Write out again the lines from the line with "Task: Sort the" up to and including the line with "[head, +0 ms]", exactly as they stand below, and skip any picture.

▸ Source material
[Start of section]
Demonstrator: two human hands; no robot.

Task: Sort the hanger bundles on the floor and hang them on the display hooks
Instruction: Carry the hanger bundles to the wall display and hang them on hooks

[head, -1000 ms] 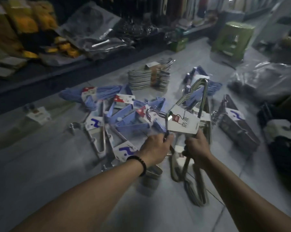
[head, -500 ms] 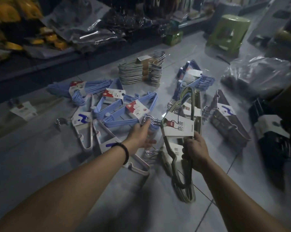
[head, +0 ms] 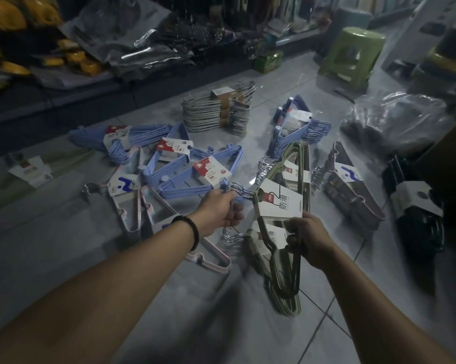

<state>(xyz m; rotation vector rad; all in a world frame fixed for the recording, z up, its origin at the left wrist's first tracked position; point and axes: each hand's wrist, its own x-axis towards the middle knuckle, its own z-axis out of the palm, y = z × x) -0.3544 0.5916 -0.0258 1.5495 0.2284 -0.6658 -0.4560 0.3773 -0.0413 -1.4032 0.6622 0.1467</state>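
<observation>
My right hand (head: 307,239) grips a green hanger bundle (head: 276,200) with a white paper label, held just above the floor. My left hand (head: 220,210) is closed around that bundle's chrome hooks (head: 236,189). More green bundles (head: 269,245) lie under it, and another green bundle (head: 296,164) lies behind. Blue bundles (head: 195,174) with red-and-white labels are scattered left of centre. Pink-framed bundles (head: 128,195) lie at the left. A grey stack (head: 216,109) sits further back, and a blue-and-white bundle (head: 297,124) beside it.
A brown bundle (head: 350,190) and a black one (head: 416,208) lie at the right. Clear plastic bags (head: 395,114) and a green stool (head: 353,56) stand beyond. A low shelf (head: 90,82) of packaged goods runs along the back left. Bare floor tiles (head: 51,245) spread near me.
The held green bundle dropped lower and tilted flatter. My left hand let go of its frame, reached left toward the blue bundles, then closed on the chrome hooks.
</observation>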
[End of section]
▸ Your response
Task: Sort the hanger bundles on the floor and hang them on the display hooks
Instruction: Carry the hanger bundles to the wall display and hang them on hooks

[head, -1000 ms] 
[head, -500 ms] 
[head, +0 ms] 

The response is complete as it stands.